## What is expected
Each line of the material must be repeated precisely, with the pictures left out.

## Available data
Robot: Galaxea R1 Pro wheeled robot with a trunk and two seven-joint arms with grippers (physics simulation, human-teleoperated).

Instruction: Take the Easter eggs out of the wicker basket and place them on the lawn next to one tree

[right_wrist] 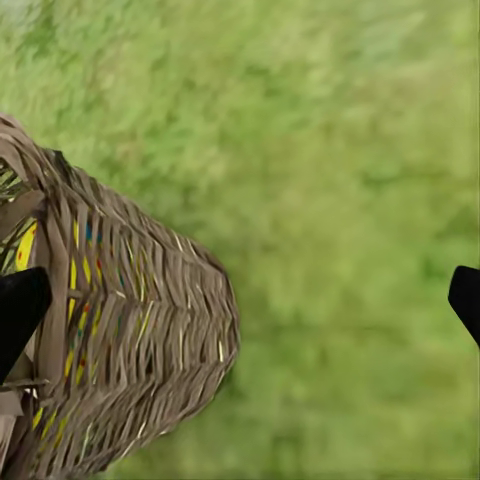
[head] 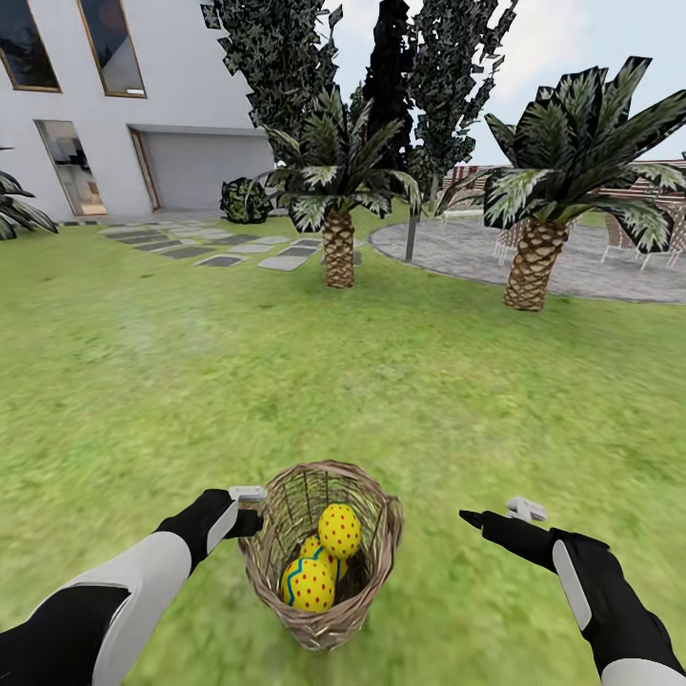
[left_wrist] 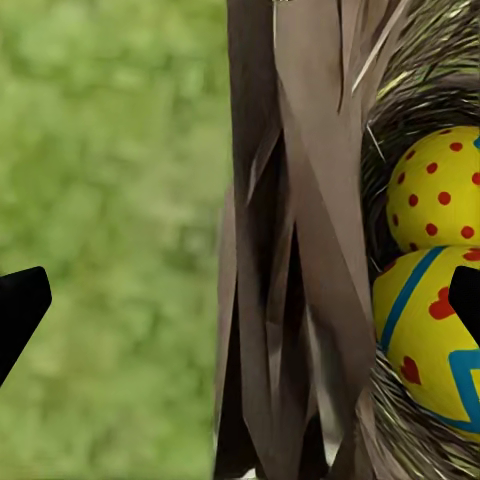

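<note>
The wicker basket sits on the lawn right in front of me, with three Easter eggs inside: one on top, one lower and a third half hidden between them. My left gripper is open at the basket's left rim. In the left wrist view the basket wall stands between its fingertips, with two eggs beyond it. My right gripper hangs open to the right of the basket, apart from it, over grass. The thick pale-trunked tree is out of view.
Two palms with scaly trunks stand ahead on the grass. Thin dark trees rise by a grey paved circle. A white house and stepping stones lie at far left.
</note>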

## Written answer
Robot: Galaxea R1 Pro wheeled robot with a trunk and two seven-joint arms with grippers (physics simulation, human-teleoperated).

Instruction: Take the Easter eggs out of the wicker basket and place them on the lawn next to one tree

[right_wrist] 
[head] 
[left_wrist] 

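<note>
The wicker basket sits on the lawn right in front of me, with three Easter eggs inside: one on top, one lower and a third half hidden between them. My left gripper is open at the basket's left rim. In the left wrist view the basket wall stands between its fingertips, with two eggs beyond it. My right gripper hangs open to the right of the basket, apart from it, over grass. The thick pale-trunked tree is out of view.
Two palms with scaly trunks stand ahead on the grass. Thin dark trees rise by a grey paved circle. A white house and stepping stones lie at far left.
</note>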

Nothing else belongs in the output.